> **REQUIRED WORK**
Repeat every line of the data exactly, but not the pictures.

> **INFORMATION PROVIDED**
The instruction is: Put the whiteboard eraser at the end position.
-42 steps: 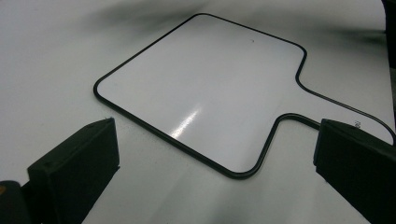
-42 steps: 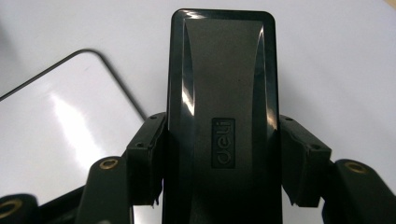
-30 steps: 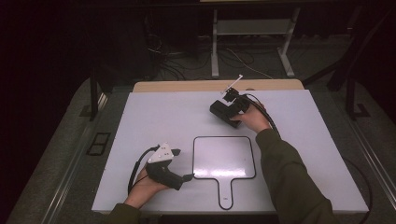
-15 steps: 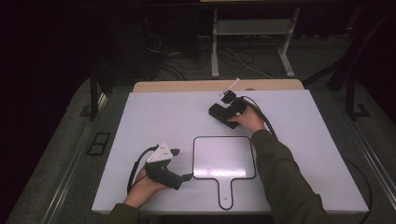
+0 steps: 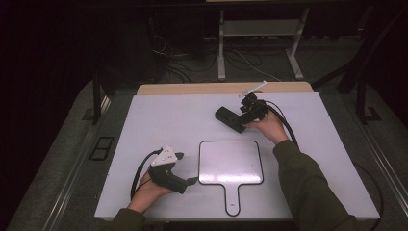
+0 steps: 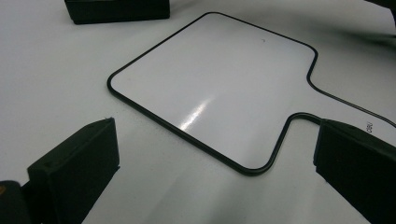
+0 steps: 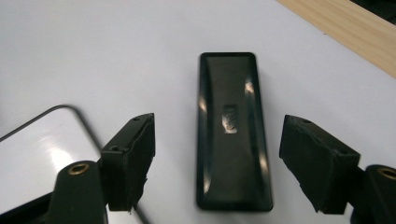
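Observation:
A black eraser block [image 5: 228, 118] lies flat at the back middle of the white table [image 5: 154, 125]. My right gripper [image 5: 242, 120] is just behind it, and its jaws have just been opening. In the right gripper view the eraser [image 7: 233, 140] lies between the open jaws of the right gripper [image 7: 219, 128], and neither pad touches it. A handled whiteboard [image 5: 231, 162] lies at the front middle. My left gripper [image 5: 186, 168] rests on the table at its left, open and holding nothing. In the left gripper view the left gripper [image 6: 217, 135] faces the whiteboard [image 6: 210, 79].
A wooden strip [image 5: 192, 88] runs along the table's far edge, also seen as a wooden strip [image 7: 345, 28] in the right gripper view. Cables and a metal stand [image 5: 260, 29] are on the floor beyond it. A cable [image 5: 284, 122] trails from the right gripper.
The right hand has drawn back toward the right and its jaws have spread. The eraser now lies uncovered on the table. The left hand has stayed put.

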`<state>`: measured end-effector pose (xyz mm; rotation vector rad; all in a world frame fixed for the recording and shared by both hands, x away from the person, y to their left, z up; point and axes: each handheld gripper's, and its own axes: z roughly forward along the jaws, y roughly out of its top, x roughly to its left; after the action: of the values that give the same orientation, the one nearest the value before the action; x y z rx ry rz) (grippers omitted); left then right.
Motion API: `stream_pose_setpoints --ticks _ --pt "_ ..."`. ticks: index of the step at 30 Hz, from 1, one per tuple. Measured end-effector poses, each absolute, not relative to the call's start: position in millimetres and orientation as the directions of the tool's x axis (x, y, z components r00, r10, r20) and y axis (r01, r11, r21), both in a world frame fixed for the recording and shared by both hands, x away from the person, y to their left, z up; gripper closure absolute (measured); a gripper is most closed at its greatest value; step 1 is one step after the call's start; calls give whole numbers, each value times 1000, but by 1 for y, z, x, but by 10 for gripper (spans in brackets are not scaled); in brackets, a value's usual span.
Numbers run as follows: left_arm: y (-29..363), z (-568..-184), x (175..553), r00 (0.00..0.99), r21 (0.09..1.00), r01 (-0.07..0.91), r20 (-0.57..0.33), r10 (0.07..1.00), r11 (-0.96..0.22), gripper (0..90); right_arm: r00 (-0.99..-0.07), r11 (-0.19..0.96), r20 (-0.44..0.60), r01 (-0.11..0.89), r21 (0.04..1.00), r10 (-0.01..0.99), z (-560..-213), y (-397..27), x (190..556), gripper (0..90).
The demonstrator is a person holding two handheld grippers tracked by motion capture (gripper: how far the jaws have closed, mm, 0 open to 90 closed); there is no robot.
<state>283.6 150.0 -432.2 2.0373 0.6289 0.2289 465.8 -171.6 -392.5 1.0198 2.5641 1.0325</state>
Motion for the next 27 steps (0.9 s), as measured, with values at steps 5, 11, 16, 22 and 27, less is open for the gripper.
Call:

> **RESULT OF THIS TASK**
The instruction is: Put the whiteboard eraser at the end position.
-42 steps: 
-42 steps: 
-30 steps: 
-15 steps: 
+0 steps: 
+0 steps: 
+0 steps: 
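Observation:
A black eraser block [image 5: 228, 118] lies flat at the back middle of the white table [image 5: 154, 125]. My right gripper [image 5: 242, 120] is just behind it, and its jaws have just been opening. In the right gripper view the eraser [image 7: 233, 140] lies between the open jaws of the right gripper [image 7: 219, 128], and neither pad touches it. A handled whiteboard [image 5: 231, 162] lies at the front middle. My left gripper [image 5: 186, 168] rests on the table at its left, open and holding nothing. In the left gripper view the left gripper [image 6: 217, 135] faces the whiteboard [image 6: 210, 79].
A wooden strip [image 5: 192, 88] runs along the table's far edge, also seen as a wooden strip [image 7: 345, 28] in the right gripper view. Cables and a metal stand [image 5: 260, 29] are on the floor beyond it. A cable [image 5: 284, 122] trails from the right gripper.
The right hand has drawn back toward the right and its jaws have spread. The eraser now lies uncovered on the table. The left hand has stayed put.
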
`<state>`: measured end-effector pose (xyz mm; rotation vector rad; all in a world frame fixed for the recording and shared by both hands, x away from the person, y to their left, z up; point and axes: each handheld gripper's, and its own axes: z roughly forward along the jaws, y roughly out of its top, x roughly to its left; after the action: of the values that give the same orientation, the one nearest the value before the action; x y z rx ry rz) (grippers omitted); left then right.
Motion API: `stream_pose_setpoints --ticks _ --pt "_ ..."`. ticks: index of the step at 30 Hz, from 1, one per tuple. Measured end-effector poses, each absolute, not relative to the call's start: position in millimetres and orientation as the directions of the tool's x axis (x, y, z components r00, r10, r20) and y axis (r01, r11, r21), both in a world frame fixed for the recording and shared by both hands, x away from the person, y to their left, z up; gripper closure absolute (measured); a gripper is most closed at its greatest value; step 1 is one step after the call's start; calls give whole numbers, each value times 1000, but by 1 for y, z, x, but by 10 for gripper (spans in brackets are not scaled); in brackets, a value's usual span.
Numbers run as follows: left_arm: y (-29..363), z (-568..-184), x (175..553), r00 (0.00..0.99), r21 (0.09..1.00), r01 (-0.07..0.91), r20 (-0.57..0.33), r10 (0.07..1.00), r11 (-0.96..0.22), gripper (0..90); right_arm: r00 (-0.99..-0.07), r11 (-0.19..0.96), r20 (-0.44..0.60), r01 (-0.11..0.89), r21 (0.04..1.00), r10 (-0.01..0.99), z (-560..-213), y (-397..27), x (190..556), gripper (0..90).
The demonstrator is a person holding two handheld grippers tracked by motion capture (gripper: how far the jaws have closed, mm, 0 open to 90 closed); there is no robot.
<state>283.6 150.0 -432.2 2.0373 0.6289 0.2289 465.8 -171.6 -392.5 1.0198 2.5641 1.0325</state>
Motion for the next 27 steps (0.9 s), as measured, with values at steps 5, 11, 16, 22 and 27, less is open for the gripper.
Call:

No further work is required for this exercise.